– Вам нет необходимости продолжать объяснения, полковник Гамильтон, – сухо произнес отец.
Полковник Гамильтон! Сердце Элизы затрепетало в клетке корсета. Может ли такое быть? Она старалась хоть одним глазком взглянуть на собеседника отца, но не смогла рассмотреть ничего, кроме напудренной макушки его парика.
– Я не могу не отметить вашу храбрость, ведь вам хватило мужества сообщить мне о военном трибунале лично, вместо того чтобы прислать письмо. Тем не менее нахожу ваше решение прибыть к нам в ночь бала моей жены довольно предусмотрительным.

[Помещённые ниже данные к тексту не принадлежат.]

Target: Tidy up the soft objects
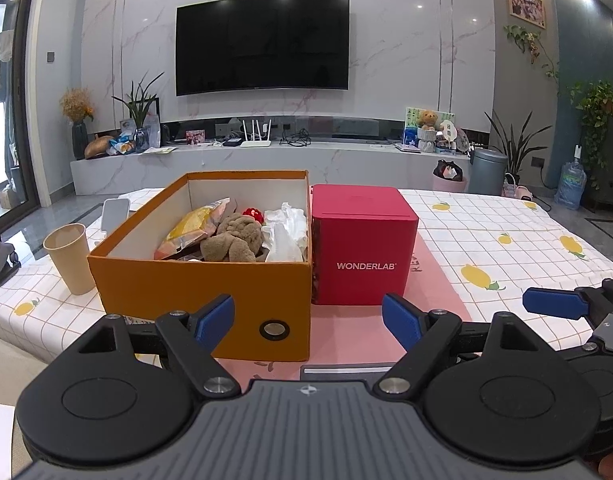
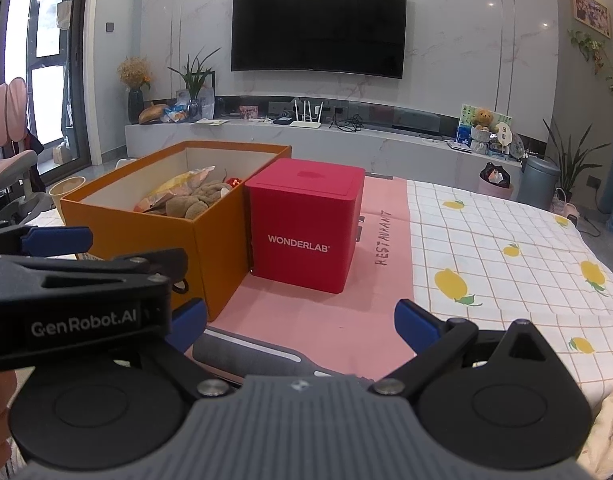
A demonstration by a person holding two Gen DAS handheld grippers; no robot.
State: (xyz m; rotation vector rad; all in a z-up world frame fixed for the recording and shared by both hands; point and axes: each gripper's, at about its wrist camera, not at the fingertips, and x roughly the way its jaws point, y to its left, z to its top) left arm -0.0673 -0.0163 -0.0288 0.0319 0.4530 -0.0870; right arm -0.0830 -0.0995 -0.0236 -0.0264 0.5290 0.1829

Военный трибунал. Эти слова взорвались в голове Элизы как пушечное ядро, врезавшееся в стену крепости. Ее отец? Этого не может быть!

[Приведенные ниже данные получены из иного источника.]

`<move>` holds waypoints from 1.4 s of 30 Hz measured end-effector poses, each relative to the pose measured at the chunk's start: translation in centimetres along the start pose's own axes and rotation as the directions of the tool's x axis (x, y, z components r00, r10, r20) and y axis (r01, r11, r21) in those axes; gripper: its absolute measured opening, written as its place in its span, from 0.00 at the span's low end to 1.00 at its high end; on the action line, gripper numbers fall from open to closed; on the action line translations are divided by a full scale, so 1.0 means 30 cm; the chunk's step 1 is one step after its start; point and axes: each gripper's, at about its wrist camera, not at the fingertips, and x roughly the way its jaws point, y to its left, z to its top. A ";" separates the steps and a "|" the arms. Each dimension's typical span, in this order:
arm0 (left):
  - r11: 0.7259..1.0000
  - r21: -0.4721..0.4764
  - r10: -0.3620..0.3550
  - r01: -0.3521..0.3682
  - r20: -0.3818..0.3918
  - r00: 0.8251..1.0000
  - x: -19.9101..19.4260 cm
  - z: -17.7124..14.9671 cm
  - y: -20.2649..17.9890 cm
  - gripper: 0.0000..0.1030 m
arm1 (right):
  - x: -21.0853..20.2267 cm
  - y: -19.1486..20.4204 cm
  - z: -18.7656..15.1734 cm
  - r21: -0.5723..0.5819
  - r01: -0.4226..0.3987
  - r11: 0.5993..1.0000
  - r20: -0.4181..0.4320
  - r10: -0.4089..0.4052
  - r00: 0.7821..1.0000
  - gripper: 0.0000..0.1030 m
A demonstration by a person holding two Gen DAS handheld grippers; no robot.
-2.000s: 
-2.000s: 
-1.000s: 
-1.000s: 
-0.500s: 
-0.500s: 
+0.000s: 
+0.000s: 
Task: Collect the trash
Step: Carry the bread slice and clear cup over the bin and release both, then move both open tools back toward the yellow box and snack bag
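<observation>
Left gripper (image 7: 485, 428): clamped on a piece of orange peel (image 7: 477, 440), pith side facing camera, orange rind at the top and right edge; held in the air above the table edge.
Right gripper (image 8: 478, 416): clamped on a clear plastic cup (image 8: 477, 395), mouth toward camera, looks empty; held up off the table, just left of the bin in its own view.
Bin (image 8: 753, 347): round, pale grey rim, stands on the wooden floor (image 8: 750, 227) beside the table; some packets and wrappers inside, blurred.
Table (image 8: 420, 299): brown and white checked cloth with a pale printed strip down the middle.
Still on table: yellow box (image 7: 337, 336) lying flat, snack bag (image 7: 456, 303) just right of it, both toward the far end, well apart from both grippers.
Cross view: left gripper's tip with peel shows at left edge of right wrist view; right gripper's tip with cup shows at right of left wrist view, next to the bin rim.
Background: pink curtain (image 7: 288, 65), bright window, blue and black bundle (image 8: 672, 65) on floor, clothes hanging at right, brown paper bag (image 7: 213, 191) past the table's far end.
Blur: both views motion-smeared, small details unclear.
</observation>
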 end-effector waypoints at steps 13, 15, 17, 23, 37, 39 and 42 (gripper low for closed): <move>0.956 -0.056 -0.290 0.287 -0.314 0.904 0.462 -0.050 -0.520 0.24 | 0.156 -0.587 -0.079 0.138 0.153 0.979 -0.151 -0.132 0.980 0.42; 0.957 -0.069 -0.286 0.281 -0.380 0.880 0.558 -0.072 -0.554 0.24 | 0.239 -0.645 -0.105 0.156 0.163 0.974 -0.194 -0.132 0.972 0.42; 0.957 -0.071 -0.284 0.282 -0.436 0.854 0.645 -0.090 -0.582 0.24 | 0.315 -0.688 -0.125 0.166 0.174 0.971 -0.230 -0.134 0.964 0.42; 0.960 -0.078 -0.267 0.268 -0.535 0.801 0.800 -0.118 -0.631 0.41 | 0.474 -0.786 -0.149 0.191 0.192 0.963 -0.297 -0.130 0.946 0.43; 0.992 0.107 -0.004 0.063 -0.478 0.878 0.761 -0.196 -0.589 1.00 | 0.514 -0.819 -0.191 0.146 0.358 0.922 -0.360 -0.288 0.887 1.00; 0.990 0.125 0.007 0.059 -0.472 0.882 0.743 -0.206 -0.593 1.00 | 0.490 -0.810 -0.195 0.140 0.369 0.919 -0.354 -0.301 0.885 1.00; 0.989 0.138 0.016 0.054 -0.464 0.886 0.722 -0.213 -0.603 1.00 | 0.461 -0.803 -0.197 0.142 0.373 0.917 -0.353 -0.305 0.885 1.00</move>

– Сэр? – озадаченно переспросил полковник Гамильтон.
Генерал Скайлер ничего не объяснил, хотя Элиза догадалась, что он собирался обвинить молодого офицера в стремлении попасть на бал, куда его не приглашали.
Отец вздохнул.
– И все же вы гость и, как мне говорили, джентльмен. Если уж я смог уступить собственную спальню генералу Бергойну на целый месяц, то, определенно, смогу вытерпеть лакея Континентального конгресса один вечер. Тем не менее я бы не советовал вам слишком у нас задерживаться. После того как большинство наших мужчин отправились на войну, дороги по ночам стали небезопасны.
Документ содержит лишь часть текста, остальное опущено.